The most detailed version of this would be for blocks to be able to:

  • express requirements/support at a module level (e.g. requires: "graph"), and
  • express finer-grained detail, e.g.
    • which specific messages from a module they require/support
    • any additional detail on what they require from a message, which might be a particular scope, e.g. access to retrieve or create particular types of entities.

Service module

Block-user authentication: we will be providing a mechanism for users to insert their own secrets for use when connecting to external services which require them to individually authenticate, in order to access their own private information within blocks (e.g. Coda).

Generic callback handler: we will be removing service/provider specific references from the specification and making the service module more readily extensible, in anticipation of allowing third-party providers to self-register additional services.

Graph module

Entity type extension and duplication

Currently, if a user wants to add additional information to an existing entity type, their only option is to make a brand new one and manually copy the structure. We'd like to add support for users to be able to "extend" types in a way that doesn't break existing entity types and allows for reusability across embedding applications and blocks. To allow for situations where a user wants to customize an entity type in a way that a non-compatible fashion, we want a mechanism to "duplicate" or "fork" an existing entity type. For in-depth motivation, a proposed implementation plan, and the wide-reaching implications please see the RFC.

Non-primitive data types

We define six primitive data types in the Graph type system. These data types define value spaces for the inner properties of entities, and currently are limited to basic primitives such as "text" or "number". Building robust data models will require the ability to define constraints and define validation mechanisms (think maximum/minimum lengths on properties, or applying regular expressions to define the pattern of a string). We are thinking about implementing this through allowing the creation of non-primitive data types, built off the composition and extension of other data types coupled with a suite of supported constraints.
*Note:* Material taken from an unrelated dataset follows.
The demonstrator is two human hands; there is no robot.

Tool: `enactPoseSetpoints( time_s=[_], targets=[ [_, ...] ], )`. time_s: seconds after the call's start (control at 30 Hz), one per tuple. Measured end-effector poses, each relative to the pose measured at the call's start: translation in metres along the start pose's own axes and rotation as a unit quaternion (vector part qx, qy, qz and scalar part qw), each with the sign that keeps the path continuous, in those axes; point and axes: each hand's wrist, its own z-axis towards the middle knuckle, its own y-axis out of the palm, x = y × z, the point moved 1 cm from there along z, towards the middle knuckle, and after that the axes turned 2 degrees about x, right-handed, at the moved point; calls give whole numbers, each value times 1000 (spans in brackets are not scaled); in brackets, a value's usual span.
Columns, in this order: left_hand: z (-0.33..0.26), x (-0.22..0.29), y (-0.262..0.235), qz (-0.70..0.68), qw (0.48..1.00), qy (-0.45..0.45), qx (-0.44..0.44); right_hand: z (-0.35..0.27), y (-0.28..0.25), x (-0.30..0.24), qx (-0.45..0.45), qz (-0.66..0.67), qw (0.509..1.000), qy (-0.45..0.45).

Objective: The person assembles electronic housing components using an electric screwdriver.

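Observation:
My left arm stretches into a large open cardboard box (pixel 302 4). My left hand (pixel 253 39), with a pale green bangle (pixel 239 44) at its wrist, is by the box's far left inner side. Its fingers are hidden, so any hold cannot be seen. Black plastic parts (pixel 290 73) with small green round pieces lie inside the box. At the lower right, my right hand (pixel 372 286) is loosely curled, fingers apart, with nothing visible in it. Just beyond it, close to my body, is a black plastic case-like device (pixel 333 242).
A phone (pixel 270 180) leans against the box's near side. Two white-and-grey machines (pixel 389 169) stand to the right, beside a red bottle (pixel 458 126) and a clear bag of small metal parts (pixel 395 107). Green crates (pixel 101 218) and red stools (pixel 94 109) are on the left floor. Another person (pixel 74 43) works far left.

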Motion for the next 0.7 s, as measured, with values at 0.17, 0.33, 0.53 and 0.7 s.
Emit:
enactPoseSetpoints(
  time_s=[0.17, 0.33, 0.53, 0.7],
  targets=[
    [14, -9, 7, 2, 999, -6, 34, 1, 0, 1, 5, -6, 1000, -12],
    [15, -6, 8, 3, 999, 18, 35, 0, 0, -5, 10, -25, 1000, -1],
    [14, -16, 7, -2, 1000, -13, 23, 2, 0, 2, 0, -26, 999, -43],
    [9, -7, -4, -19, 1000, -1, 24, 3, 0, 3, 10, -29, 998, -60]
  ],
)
You can read more about this in this RFC.


We intend to move to a cursor-based method for paginating results of querying entities, likely based on the Connections specification.

Schema mapping

The Block Protocol does not seek to describe or prescribe the shape of particular entities (e.g. what fields a Person has).

Instead, it seeks to define the block-application interface.

This does, however, mean there is a possibility of competing schemas attempting to describe the same entities, which different blocks using different schema - reducing the portability of blocks.

The ability to translate between schemas would help - e.g. some way expressing an equivalence relationship between properties in different schema. This might be a keyword such as sameAs or equivalentTo mapping between schemas and their properties. Then, either blocks or embedding applications could programmatically translate between schemas.

Note that this is about translating between different JSON Schemas, and is not to be confused with the process of translating JSON schema to (and equivalent) types, which has an established technical approach mentioned here.